*EXERCISE DESCRIPTION*. In the data, extract each line that holds the string "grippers".

*EXTRACTED DATA*.
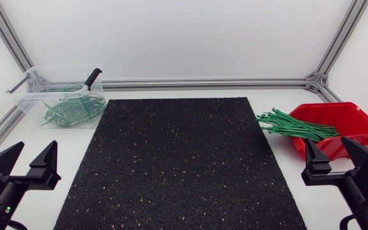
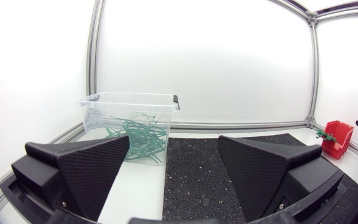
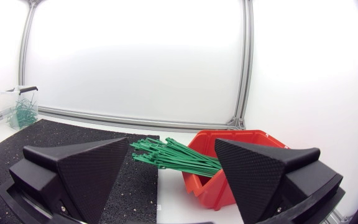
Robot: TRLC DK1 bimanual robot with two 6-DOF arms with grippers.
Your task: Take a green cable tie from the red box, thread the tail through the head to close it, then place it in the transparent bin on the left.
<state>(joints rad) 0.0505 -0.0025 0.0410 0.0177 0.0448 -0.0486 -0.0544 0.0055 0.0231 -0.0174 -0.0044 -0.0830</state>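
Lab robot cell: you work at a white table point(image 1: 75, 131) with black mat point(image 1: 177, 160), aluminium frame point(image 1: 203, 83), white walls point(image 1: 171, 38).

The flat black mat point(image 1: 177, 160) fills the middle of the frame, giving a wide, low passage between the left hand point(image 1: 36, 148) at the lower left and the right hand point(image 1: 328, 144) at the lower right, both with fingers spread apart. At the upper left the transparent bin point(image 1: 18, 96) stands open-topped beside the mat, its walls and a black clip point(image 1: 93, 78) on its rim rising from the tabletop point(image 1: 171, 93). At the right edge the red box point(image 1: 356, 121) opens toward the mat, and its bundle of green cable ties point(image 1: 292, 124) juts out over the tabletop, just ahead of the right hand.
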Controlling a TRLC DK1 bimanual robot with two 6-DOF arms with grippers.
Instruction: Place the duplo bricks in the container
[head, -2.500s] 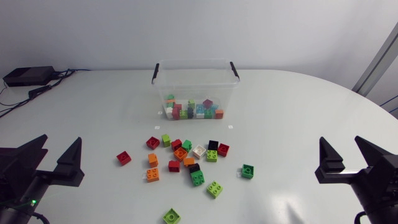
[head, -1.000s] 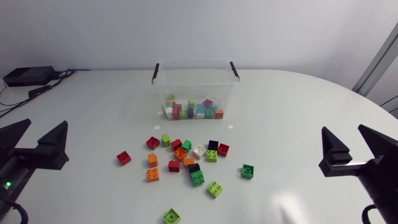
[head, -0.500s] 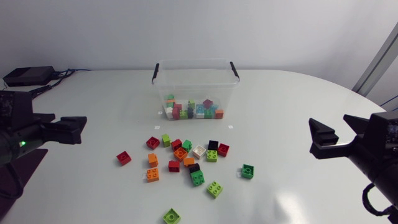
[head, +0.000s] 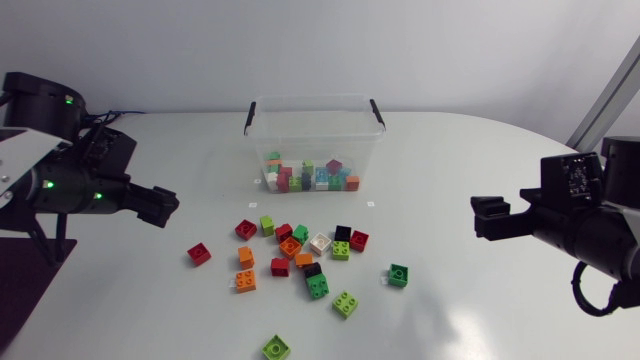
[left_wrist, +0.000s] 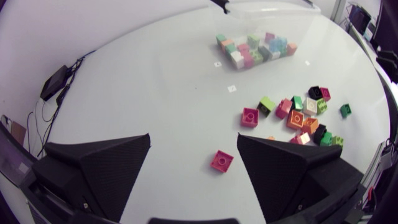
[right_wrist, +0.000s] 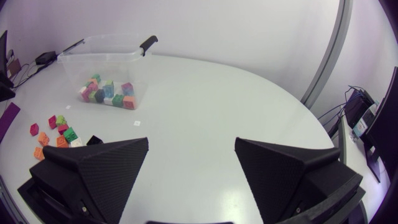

*WRITTEN ANSWER*.
Robot: TRLC DK1 bimanual robot with two 6-DOF arms with grippers.
Controlling a TRLC DK1 bimanual robot with two 6-DOF arms with grippers.

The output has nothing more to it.